L’heure est maintenant, pour les Seychelles, à l’industrialisation avec un objectif fixé à l’horizon 2033. La crise n’a fait qu’accentuer ce besoin. Un besoin auquel a répondu le groupe mauricien Eclosia en créant Maurilait Seychelles qui fabrique des produits laitiers sur un modèle d’import-substitution. Nommé à la tête de cette industrie en 2018, le Mauricien Louis de Labauve d’Arifat, reconnaît que son activité a été fortement impactée puisqu’il a perdu momentanément une partie de sa clientèle (les hôtels). Mais l’entreprise se montre résiliente. 
L’import-substitution est un modèle bien connu à La Réunion où il a permis la constitution d’un tissu industriel de poids, en particulier dans l’agroalimentaire. C’est pourquoi la coopération entre les deux îles a tout son sens. Des transferts de savoir-faire et des investissements directs devraient donc émerger.
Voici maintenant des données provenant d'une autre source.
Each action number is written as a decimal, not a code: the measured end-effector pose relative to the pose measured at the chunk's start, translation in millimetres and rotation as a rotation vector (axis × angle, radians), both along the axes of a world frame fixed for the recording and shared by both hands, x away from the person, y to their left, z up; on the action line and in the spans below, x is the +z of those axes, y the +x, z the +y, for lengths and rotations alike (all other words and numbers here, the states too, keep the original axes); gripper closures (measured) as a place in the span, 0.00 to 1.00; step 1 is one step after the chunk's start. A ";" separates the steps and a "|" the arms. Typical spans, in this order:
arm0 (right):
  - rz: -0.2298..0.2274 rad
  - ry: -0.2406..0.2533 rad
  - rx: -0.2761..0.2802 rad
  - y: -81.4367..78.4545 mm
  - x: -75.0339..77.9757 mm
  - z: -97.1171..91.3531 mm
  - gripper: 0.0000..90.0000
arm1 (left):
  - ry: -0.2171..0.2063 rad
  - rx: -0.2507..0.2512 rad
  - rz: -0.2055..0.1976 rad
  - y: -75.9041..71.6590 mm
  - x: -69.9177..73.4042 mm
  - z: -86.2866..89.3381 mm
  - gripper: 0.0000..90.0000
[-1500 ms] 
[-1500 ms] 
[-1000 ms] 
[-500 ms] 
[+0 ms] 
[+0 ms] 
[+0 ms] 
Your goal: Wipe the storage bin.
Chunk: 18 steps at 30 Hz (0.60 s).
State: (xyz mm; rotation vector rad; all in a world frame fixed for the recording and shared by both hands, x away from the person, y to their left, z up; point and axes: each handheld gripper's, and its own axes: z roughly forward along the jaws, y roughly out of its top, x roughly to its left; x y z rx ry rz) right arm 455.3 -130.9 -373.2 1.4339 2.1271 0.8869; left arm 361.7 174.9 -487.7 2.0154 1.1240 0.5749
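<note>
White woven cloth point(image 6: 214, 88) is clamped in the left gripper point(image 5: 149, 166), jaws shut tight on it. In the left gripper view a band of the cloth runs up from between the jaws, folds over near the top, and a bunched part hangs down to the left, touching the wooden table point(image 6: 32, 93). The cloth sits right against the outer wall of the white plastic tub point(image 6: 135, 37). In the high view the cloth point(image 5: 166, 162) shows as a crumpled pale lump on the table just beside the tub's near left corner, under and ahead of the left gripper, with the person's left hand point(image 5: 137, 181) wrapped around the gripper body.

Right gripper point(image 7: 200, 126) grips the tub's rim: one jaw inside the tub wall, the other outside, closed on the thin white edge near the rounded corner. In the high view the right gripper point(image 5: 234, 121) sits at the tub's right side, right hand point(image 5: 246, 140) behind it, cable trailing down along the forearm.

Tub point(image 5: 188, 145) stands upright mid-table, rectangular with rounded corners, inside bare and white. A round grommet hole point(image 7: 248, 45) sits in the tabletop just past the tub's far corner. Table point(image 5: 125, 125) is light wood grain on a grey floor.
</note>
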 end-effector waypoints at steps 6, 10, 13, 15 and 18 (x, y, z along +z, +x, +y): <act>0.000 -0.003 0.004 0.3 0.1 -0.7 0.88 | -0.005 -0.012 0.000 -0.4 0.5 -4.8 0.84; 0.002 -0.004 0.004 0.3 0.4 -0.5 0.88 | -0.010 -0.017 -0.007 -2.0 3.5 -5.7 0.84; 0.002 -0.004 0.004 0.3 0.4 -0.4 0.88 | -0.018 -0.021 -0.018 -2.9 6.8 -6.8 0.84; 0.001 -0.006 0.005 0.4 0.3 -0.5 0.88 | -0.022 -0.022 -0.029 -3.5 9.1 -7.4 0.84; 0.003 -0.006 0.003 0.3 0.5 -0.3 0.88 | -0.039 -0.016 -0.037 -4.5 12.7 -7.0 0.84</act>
Lenny Gabriel a d’ailleurs rappelé qu’en 2019, les investissements étrangers dans l’industrie représentaient 18 % du PIB. 

Des choses à faire 

Fadette Khan, Senior Policy Analyst au Département industrie et entrepreneuriat (DOIED), qui dépend du bureau du vice-Président des Seychelles, a souligné que, dans le cadre de l’objectif de 2033, la coopération avec La Réunion pourrait se porter aussi sur le secteur de la construction en misant sur les critères environnementaux et de durabilité. Ce qu’on appelle le bâti tropical durable où La Réunion a une vraie expertise 
Daniel Moreau, président de l’Adir, est convaincu qu’il y a des choses à faire avec les industriels de La Réunion alors que, jusqu’à maintenant, les entreprises mauriciennes occupent davantage le terrain dans différents secteurs. Il est d’ailleurs question de former une association regroupant les industriels des Seychelles, à l’instar de l’Adir à La Réunion, de l’AMM à Maurice et du SIM à Madagascar qui ont déjà signé un accord de coopération. 
Une fois de plus, comme lors des deux webinaires précédents, l’intérêt des fonds européens interreg a été rappelé. Ils peuvent apporter leur pierre à l’édifice  de la coopération régionale.